I hope those two reductions will be sufficient to run the scan in your domains.

@Hechtov I tried the second suggestion you had and it worked! I did this on a HUGE environment. Seems to be some of the issues listed above with the maximum size of the structures you are using to do your analysis. Great tool and I look forward to incorporating this in to a few operational processes.

Edit: there was one weird issue. When it finished (the process wasn't using any memory or cpu) I had to press "enter" and then it wrapped up and output the results and gave it's "closing dialog"

Thank you!

@nwdean Thanks for the feedback! I'm happy it worked better.
The next tool will be more memory efficient :)

@Hechtov
I might be mistaken but shouldn't it be $domainUserList += $userAccount.name instead of $domainUserList += $domainUsers.name ?

The problem is that you are loading all of the names at each loop, which causes the system to run out of memory.

@guios91 You are absolutely right! I changed it. Thanks
Now, It will be interesting to hear from people with 50,000+ domain users about the performance improvement of that change.

@Hechtov Happy to help.
After modification the scripts works well and takes no more than an hour or so for 30 000 users in one domain.

I've grabbed a fresh copy of the script, but still getting the issue where it never completes. Reasonably large domain, around 45K enabled accounts, 85K in total. It creates the first file (full output) at 275MB, and the cmd window shows that it's starting the Accounts Analysis, but never gets any further.

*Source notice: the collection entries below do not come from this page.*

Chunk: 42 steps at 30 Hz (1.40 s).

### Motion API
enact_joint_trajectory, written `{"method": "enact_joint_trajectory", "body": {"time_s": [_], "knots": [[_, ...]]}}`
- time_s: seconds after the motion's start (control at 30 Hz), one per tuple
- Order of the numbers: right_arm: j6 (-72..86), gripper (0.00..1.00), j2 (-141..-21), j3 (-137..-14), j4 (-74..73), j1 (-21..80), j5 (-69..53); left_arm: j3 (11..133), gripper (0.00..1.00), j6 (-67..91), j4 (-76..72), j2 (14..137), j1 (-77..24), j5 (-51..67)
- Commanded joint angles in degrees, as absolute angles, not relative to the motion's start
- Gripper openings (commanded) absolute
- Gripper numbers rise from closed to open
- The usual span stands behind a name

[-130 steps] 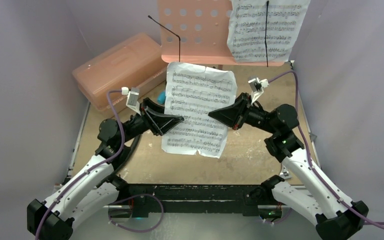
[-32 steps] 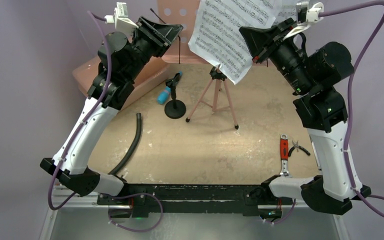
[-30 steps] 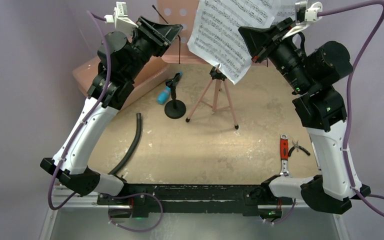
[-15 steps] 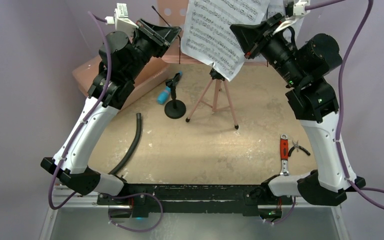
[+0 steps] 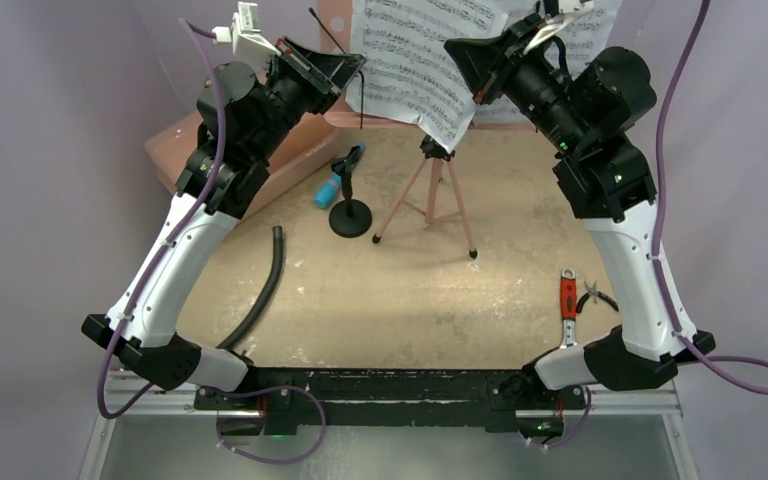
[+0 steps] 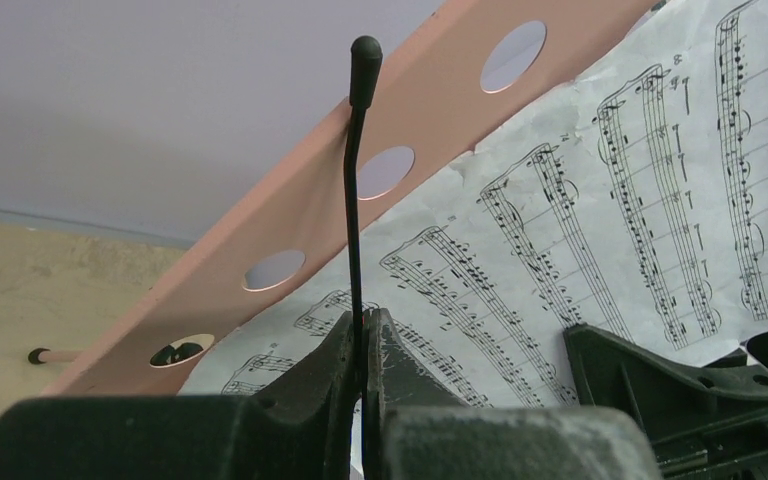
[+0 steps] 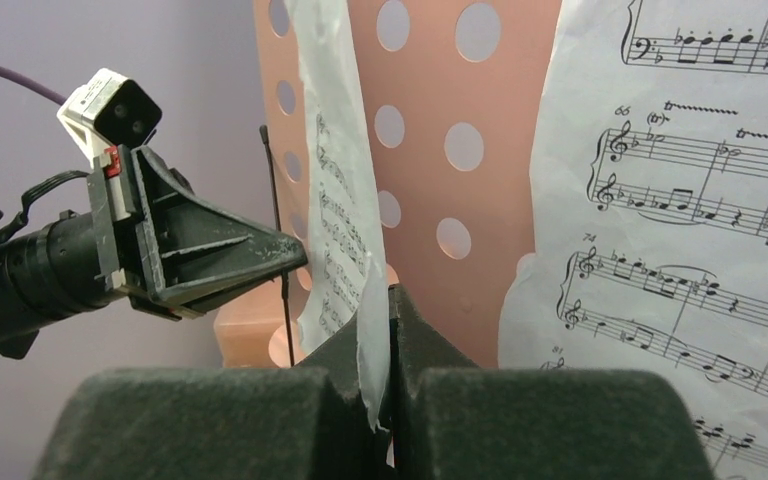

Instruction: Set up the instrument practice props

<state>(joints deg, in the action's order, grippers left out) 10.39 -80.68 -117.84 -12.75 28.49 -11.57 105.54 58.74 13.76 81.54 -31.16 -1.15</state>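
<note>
The pink perforated music stand (image 5: 384, 118) rises on tripod legs (image 5: 426, 196) at the back. My left gripper (image 5: 358, 66) is shut on the stand's thin black page-holder wire (image 6: 356, 200), which runs up between the closed fingertips. My right gripper (image 5: 456, 52) is shut on the edge of one sheet-music page (image 5: 412, 62), held in front of the stand's left half. The other page (image 7: 680, 200) lies on the stand's right half. A cyan toy microphone (image 5: 332, 187) leans in its small black round-based stand (image 5: 350, 215) on the table.
A translucent pink case (image 5: 285, 150) lies at the back left under my left arm. A black hose (image 5: 263, 290) curves along the left side. A red-handled tool (image 5: 567, 300) and small pliers (image 5: 597, 295) lie at the right.
My left gripper has closed on the holder wire. My right arm has carried the page leftward across the front of the stand.
</note>
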Motion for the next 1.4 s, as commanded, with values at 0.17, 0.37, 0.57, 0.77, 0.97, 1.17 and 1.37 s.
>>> {"method": "enact_joint_trajectory", "body": {"time_s": [0.17,0.37,0.57,0.77,0.97,1.17,1.37], "knots": [[10.0,0.00,-82.8,-122.3,-9.1,28.7,-12.6,106.4,0.00,54.7,5.2,80.8,-31.3,4.2],[9.8,0.00,-85.0,-124.8,-9.5,28.7,-13.6,106.2,0.00,53.2,5.6,80.8,-31.3,4.5],[10.1,0.00,-86.5,-125.9,-8.8,28.7,-15.3,106.1,0.00,51.6,6.2,80.5,-31.3,4.5],[10.3,0.00,-88.3,-127.1,-8.0,28.7,-17.0,105.9,0.00,50.4,6.5,80.4,-31.3,5.3],[10.7,0.00,-90.1,-128.5,-7.3,28.7,-18.4,105.7,0.00,50.0,6.1,80.4,-31.3,6.4],[11.6,0.00,-92.0,-130.1,-6.5,28.7,-19.4,105.5,0.00,49.5,5.8,80.3,-31.3,6.8],[12.4,0.00,-94.2,-132.0,-5.9,28.7,-20.4,105.3,0.00,48.9,4.9,80.3,-31.3,8.0]]}}
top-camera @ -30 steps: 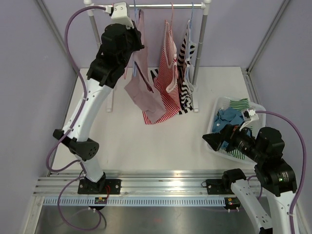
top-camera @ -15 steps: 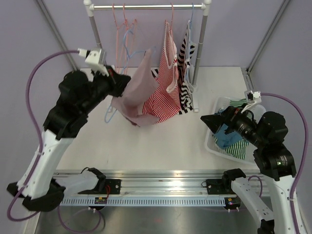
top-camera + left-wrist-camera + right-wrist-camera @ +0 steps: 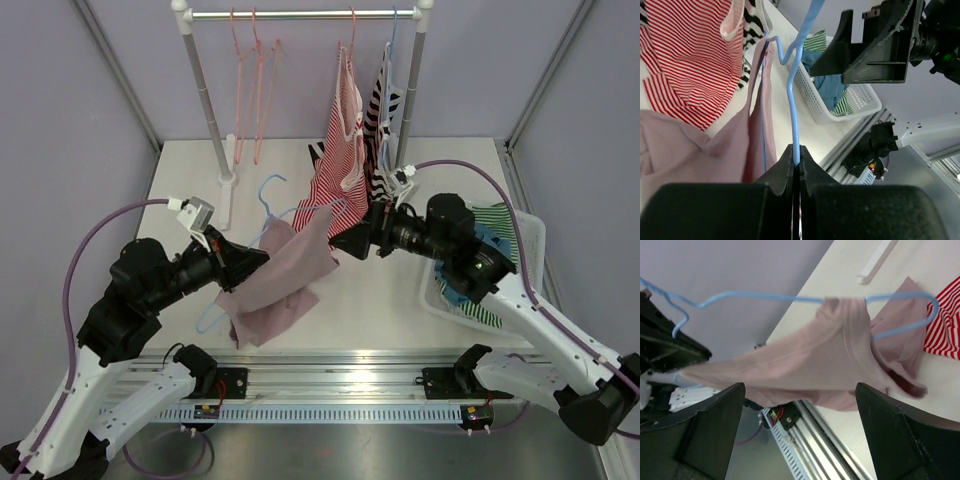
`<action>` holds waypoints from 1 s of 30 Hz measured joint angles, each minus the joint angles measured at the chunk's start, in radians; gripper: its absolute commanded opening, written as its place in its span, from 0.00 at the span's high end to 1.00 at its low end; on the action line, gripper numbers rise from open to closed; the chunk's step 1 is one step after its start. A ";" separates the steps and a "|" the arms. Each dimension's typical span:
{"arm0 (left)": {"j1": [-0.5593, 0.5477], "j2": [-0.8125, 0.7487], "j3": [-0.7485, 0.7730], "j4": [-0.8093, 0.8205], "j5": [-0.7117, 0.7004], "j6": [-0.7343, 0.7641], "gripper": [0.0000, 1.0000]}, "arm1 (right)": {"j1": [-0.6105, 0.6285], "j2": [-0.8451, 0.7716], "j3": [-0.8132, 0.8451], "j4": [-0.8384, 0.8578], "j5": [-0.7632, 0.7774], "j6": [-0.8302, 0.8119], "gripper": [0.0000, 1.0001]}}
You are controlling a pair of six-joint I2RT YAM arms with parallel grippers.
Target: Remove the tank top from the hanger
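Note:
A pink tank top (image 3: 280, 282) hangs on a light blue hanger (image 3: 268, 192), held low over the table, off the rail. My left gripper (image 3: 245, 262) is shut on the hanger's wire. In the left wrist view the blue hanger (image 3: 796, 95) runs up out of my shut left gripper (image 3: 797, 152), with the pink top (image 3: 690, 145) to its left. My right gripper (image 3: 345, 240) is open wide, close to the top's right edge. In the right wrist view the top (image 3: 805, 360) and hanger (image 3: 765, 297) fill the space ahead of the open right gripper (image 3: 797, 392), which holds nothing.
The clothes rack (image 3: 300, 14) at the back carries a red-striped top (image 3: 340, 150), a black-and-white striped top (image 3: 385, 130) and empty pink hangers (image 3: 250, 80). Its left pole (image 3: 210, 110) stands near my left arm. A white basket (image 3: 520, 240) of clothes sits at the right.
My left arm came down from the rail toward the near left, carrying the hanger and pink top. My right arm swung from the basket leftward to the top's edge.

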 measured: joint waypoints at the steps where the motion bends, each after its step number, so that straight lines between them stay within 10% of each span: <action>1: -0.001 -0.008 -0.025 0.009 0.009 -0.012 1.00 | 0.035 0.025 0.014 0.002 0.043 -0.013 0.00; 14: -0.001 -0.095 -0.137 0.069 0.019 -0.100 1.00 | 0.187 0.257 0.142 -0.003 0.447 -0.137 0.12; 24: -0.001 -0.079 -0.137 0.077 0.023 -0.117 1.00 | 0.188 0.306 0.150 0.000 0.515 -0.185 0.69; 27: -0.001 -0.079 -0.137 0.076 0.022 -0.117 1.00 | 0.188 0.306 0.150 0.000 0.528 -0.200 1.00; 30: -0.001 -0.079 -0.136 0.068 0.018 -0.114 1.00 | 0.188 0.306 0.150 0.000 0.549 -0.208 1.00</action>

Thanks @dakers1980 for your feedback. In the upcoming future I'm going to publish an improved version of the ACLight scan that will be better in its results and overall performance. Meanwhile you can reduce the size of scan by removing few ACL queries - i.e. remove lines from 158 until 178.

Hi @mubix, @nwdean, @firefart , @guios91 and @dakers1980, I have uploaded the new and improved ACLight scan version (currently it's under the inner "ACLight2" folder).
Can you please check the new version in your networks and send me your feedback.
It should be more efficient and the architecture of the analysis is better.
Thanks

Hi Guys,
@mubix , @nwdean , @firefart , @guios91 , @dakers1980 ,
Could you please try ACLight2? The second version has much better performances.
I just want to close this opened issue ticket, and update the main version of the tool to its updated second version.
Share your thoughts,
Thanks

@Hechtov ACLight2 works perfectly
On average 5-6 minutes per domain.
Also liked the possibility to specify the domain as an arg, I was previously modifying the code to manually add them.